Several factors influenced copper prices. The latest positive mood in the steel industry is expected to boost the demand for metals. The three-month copper contract on London Metal Exchange (LME) traded up half percent to $4,643 per ton rising from the previous session while the copper price touched $4,648 per ton, the highest level since 9 February 2016.
CNBC reports that the copper prices on Shanghai futures Exchange rose 0.9 percent to Yuan 36070 ($5,532) per ton. Aluminum, nickel and tin prices also rose over two percent while Shfe zinc gained three percent.
Chinese stock markets opened on higher note as investors turned positive towards growth signs in the steel industry and the resignation of head at securities regulatory. Iron ore prices rallied by over five percent on prospects of revival in China's steel industry.
Bloomberg further adds that copper prices rallied in four of past five weeks on the prospects of industrial demand in China. However, hedge funds are still expressing doubts over the sustainability of the recovery. Some funds made bearish bets on metals right from October 2015. The net short position in copper holdings rose last week for the first time since Mid-January 2016 despite surge in the metal.
However, the concerns about global growth kept investors to focus on early indicators of stress next week. Investors are looking to cues from resilient domestic demand in Europe and the US. The steady growth in the US and Europe can offset the volatility in emerging markets.

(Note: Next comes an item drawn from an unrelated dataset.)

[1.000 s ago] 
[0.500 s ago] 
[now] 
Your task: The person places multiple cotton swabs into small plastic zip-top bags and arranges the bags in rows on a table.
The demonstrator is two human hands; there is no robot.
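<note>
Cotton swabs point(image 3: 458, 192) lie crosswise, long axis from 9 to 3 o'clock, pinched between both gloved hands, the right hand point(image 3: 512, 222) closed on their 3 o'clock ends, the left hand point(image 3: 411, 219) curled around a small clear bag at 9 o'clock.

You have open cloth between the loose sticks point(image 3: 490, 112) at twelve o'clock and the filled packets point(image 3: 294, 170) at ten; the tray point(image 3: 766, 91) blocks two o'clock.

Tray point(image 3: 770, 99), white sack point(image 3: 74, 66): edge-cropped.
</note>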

Analysts see correlation of oil prices with copper, treasury interest rate and US dollar. When a change in oil prices is also accompanied by similar change in copper price, then both are responding to common global demand factor, according to Brookings. The positive correlation of stocks and oil price arise owing to the response to underlying shifts in global demand.

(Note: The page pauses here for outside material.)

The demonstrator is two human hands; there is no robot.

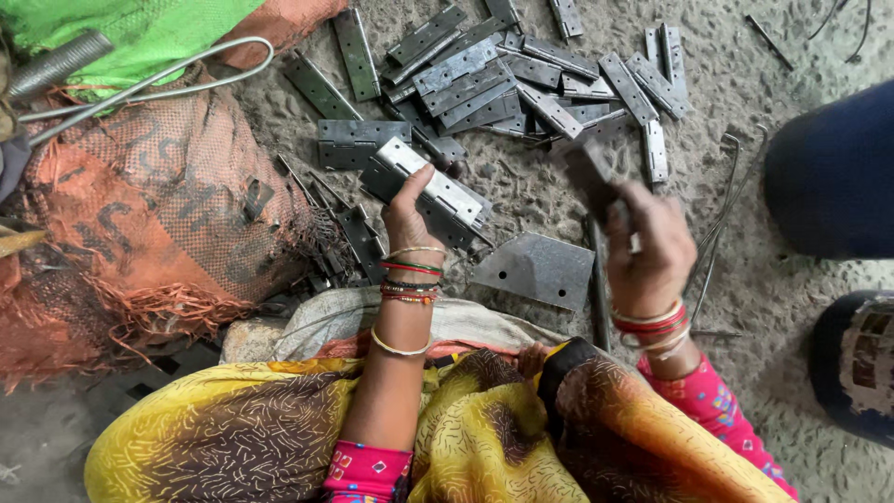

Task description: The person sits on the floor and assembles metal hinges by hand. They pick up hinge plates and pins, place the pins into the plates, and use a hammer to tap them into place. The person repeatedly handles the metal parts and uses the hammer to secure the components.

Michael Cuggino, the San Francisco-based President and Portfolio Manager at Permanent Portfolio Family of Funds Inc, said "There's no question that global growth is hiccupping right now. Copper hasn't moved that much. The dynamics are very typical of what you see in the trough of a commodities business cycle." Funds Inc manages about $3 billion assets.
Goldman Sachs Group Inc also forecasts that metal may drop 10 percent by end of 2016. Copper prices witnessed continuous losses for the third consecutive year in 2015. The copper prices fell to the most since 2008 financial crisis. The slow rate of consumption in the world's largest economy and biggest consumer of metals is further keeping pressure on copper prices.